━━ Source material
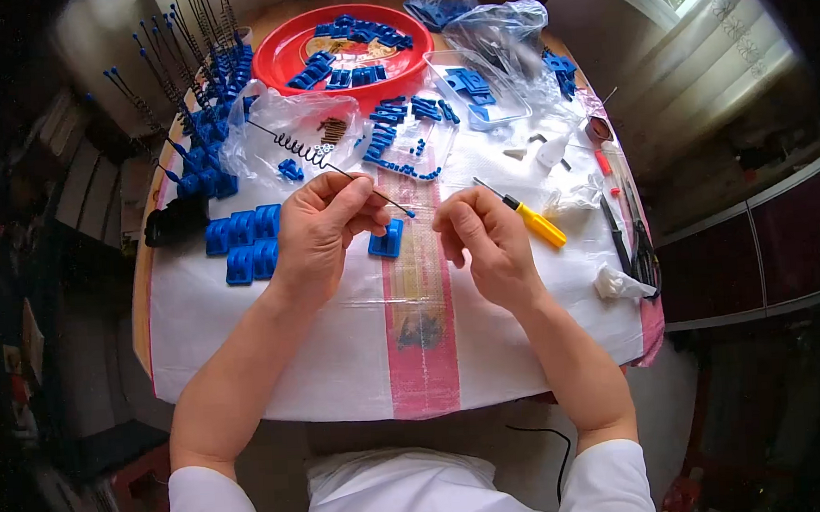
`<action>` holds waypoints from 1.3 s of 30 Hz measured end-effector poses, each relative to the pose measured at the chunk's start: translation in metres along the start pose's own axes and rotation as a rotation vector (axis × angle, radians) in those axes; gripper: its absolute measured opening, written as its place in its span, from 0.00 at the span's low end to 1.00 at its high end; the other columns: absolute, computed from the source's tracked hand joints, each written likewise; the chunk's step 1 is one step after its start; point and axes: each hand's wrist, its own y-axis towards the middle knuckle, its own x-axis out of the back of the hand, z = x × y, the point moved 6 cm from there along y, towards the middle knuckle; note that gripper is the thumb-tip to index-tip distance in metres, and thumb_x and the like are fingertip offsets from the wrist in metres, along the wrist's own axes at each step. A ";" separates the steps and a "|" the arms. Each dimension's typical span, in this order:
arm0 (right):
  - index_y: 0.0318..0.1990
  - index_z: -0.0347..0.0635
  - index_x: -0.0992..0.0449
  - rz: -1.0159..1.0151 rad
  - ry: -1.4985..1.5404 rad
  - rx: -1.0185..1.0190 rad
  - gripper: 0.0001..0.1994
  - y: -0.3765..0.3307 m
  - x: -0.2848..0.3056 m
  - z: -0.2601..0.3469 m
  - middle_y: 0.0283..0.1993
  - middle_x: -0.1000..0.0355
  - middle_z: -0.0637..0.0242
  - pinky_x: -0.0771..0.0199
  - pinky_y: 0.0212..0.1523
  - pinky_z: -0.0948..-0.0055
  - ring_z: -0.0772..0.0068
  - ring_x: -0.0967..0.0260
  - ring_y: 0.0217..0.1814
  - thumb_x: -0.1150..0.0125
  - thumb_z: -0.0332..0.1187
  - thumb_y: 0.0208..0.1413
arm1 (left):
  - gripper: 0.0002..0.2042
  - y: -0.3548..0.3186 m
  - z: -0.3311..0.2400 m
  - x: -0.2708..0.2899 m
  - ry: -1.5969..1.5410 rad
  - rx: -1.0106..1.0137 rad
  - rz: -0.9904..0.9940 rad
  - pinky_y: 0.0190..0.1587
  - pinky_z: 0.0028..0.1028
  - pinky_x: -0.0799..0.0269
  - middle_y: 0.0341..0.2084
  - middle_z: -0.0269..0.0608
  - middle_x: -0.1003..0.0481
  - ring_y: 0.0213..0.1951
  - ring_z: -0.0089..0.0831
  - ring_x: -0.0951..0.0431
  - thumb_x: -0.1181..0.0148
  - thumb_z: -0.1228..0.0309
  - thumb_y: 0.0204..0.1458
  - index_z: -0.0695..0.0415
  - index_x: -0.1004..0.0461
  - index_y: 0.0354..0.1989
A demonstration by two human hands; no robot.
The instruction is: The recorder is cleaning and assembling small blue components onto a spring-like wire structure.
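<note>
My left hand [329,218] is closed in a pinch around a thin dark wire rod [390,201]. One end of the rod carries a coiled section [301,149] up and to the left; a small blue ball [411,213] caps the other end, pointing at my right hand. My right hand [491,238] is a little right of that cap, not touching it, its fingers loosely bent and apart with nothing visible in them. Just below the rod, a blue plastic clip-like piece [387,240] lies on the white sheet.
Several blue bases [244,241] sit left, with coiled rods [173,78] standing behind them. A red basin [275,64] of blue parts is at the back, beside a clear tub [505,117]. A yellow-handled screwdriver [540,225] lies right; scissors [645,262] are near the right edge.
</note>
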 end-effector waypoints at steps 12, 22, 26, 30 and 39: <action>0.37 0.37 0.29 0.082 0.473 -0.206 0.06 0.002 -0.001 -0.015 0.32 0.28 0.62 0.35 0.21 0.79 0.77 0.31 0.25 0.47 0.30 0.61 | 0.05 -0.001 -0.001 -0.001 0.005 -0.009 0.018 0.35 0.25 0.24 0.30 0.40 0.21 0.30 0.26 0.21 0.42 0.71 0.59 0.59 0.25 0.37; 0.30 0.36 0.29 0.038 0.564 -0.134 0.04 0.004 0.006 -0.007 0.28 0.28 0.62 0.36 0.20 0.79 0.77 0.37 0.20 0.52 0.20 0.51 | 0.05 -0.002 -0.002 -0.003 0.040 -0.029 0.020 0.34 0.25 0.24 0.30 0.41 0.21 0.30 0.26 0.21 0.43 0.71 0.59 0.60 0.25 0.36; 0.28 0.37 0.30 0.001 0.433 -0.084 0.04 0.003 0.008 -0.008 0.29 0.28 0.57 0.35 0.20 0.78 0.74 0.36 0.21 0.51 0.21 0.50 | 0.05 -0.001 -0.001 -0.002 0.044 -0.033 0.020 0.34 0.25 0.24 0.30 0.41 0.21 0.30 0.25 0.20 0.42 0.72 0.59 0.60 0.24 0.36; 0.31 0.35 0.29 0.004 0.415 -0.128 0.03 0.001 0.008 -0.006 0.30 0.27 0.57 0.33 0.22 0.77 0.73 0.33 0.22 0.51 0.22 0.52 | 0.05 -0.002 -0.002 -0.004 0.054 -0.033 0.020 0.34 0.25 0.24 0.30 0.41 0.21 0.30 0.25 0.20 0.43 0.72 0.59 0.59 0.24 0.37; 0.32 0.34 0.28 0.046 0.511 -0.163 0.04 0.000 0.003 -0.002 0.28 0.27 0.60 0.31 0.23 0.77 0.76 0.32 0.23 0.49 0.25 0.54 | 0.05 -0.001 -0.001 -0.002 0.042 -0.036 0.027 0.34 0.25 0.24 0.30 0.41 0.21 0.30 0.26 0.20 0.43 0.72 0.59 0.60 0.24 0.37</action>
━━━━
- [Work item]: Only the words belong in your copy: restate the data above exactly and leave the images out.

- [Answer box]:
`<action>` holds waypoints from 1.3 s of 30 Hz measured end-effector poses, each relative to the pose measured at the chunk's start: translation in metres along the start pose's own axes and rotation as a rotation vector (axis × angle, radians) in those axes; gripper: its absolute measured opening, written as its place in its span, from 0.00 at the span's low end to 1.00 at its high end; the other columns: absolute, computed from the source's tracked hand joints, each written likewise; the chunk's step 1 is one step after its start; point and axes: each hand's wrist, its own y-axis towards the middle knuckle, its own x-axis out of the back of the hand, z = x × y, the point moved 6 cm from there along y, towards the middle knuckle; note that gripper is the thumb-tip to index-tip distance in metres, and thumb_x and the like are fingertip offsets from the wrist in metres, along the wrist's own axes at each step. A ";" separates the steps and a "|" the arms. Each dimension's typical span, in this order:
arm0 (right):
  - index_y: 0.0318..0.1990
  - index_z: -0.0347..0.0635
  - index_x: -0.0992..0.0449
  - rz: -1.0159..1.0151 rad
  - ry: -1.4985..1.5404 rad
  - rx: -1.0185..1.0190 rad
  - gripper: 0.0001..0.1994
  - y: -0.3765..0.3307 m
  - x: -0.2848..0.3056 m
  - z: -0.2601..0.3469 m
  - middle_y: 0.0283..0.1993
  - middle_x: -0.1000..0.0355
  - middle_z: -0.0637..0.0242
  - pinky_x: -0.0771..0.0199
  - pinky_y: 0.0212..0.1523
  - pinky_z: -0.0948..-0.0055
  - ring_z: -0.0772..0.0068
  - ring_x: -0.0967..0.0260
  - ring_y: 0.0217..0.1814
  - thumb_x: -0.1150..0.0125
  - thumb_z: -0.0332..0.1187
  - thumb_y: 0.0208..0.1413
arm1 (left):
  - gripper: 0.0002..0.2042
  - y: -0.3548..0.3186 m
  - z: -0.3311..0.2400 m
  - x: -0.2708..0.2899 m
  - ry: -1.5969..1.5410 rad
  - rx: -1.0106..1.0137 rad
  - rz: -0.9904..0.9940 rad
  - pinky_y: 0.0190..0.1587
  - pinky_z: 0.0028..0.1028
  - pinky_x: -0.0799..0.0269
  - middle_y: 0.0341..0.2084
  - middle_z: -0.0269..0.0608
  - middle_x: -0.1003..0.0481
  - ring_y: 0.0213..0.1951
  - ring_z: -0.0089..0.0831
  - ring_x: -0.0951..0.0431
  - thumb_x: -0.1181..0.0148
  - thumb_z: -0.1228..0.0309
  - thumb_y: 0.0204..0.1458
  - index_z: -0.0695..0.0415
  - index_x: -0.1004..0.0461
  - index_y: 0.0354..0.1989
A demonstration by two human hands; no robot.
The instruction is: The recorder is cleaning and assembling small blue components onto a spring-like wire structure.
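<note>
My left hand [329,218] is closed in a pinch around a thin dark wire rod [390,201]. One end of the rod carries a coiled section [301,149] up and to the left; a small blue ball [411,213] caps the other end, pointing at my right hand. My right hand [491,238] is a little right of that cap, not touching it, its fingers loosely bent and apart with nothing visible in them. Just below the rod, a blue plastic clip-like piece [387,240] lies on the white sheet.
Several blue bases [244,241] sit left, with coiled rods [173,78] standing behind them. A red basin [275,64] of blue parts is at the back, beside a clear tub [505,117]. A yellow-handled screwdriver [540,225] lies right; scissors [645,262] are near the right edge.
</note>
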 end-effector waypoints at steps 12, 22, 26, 30 and 39: <action>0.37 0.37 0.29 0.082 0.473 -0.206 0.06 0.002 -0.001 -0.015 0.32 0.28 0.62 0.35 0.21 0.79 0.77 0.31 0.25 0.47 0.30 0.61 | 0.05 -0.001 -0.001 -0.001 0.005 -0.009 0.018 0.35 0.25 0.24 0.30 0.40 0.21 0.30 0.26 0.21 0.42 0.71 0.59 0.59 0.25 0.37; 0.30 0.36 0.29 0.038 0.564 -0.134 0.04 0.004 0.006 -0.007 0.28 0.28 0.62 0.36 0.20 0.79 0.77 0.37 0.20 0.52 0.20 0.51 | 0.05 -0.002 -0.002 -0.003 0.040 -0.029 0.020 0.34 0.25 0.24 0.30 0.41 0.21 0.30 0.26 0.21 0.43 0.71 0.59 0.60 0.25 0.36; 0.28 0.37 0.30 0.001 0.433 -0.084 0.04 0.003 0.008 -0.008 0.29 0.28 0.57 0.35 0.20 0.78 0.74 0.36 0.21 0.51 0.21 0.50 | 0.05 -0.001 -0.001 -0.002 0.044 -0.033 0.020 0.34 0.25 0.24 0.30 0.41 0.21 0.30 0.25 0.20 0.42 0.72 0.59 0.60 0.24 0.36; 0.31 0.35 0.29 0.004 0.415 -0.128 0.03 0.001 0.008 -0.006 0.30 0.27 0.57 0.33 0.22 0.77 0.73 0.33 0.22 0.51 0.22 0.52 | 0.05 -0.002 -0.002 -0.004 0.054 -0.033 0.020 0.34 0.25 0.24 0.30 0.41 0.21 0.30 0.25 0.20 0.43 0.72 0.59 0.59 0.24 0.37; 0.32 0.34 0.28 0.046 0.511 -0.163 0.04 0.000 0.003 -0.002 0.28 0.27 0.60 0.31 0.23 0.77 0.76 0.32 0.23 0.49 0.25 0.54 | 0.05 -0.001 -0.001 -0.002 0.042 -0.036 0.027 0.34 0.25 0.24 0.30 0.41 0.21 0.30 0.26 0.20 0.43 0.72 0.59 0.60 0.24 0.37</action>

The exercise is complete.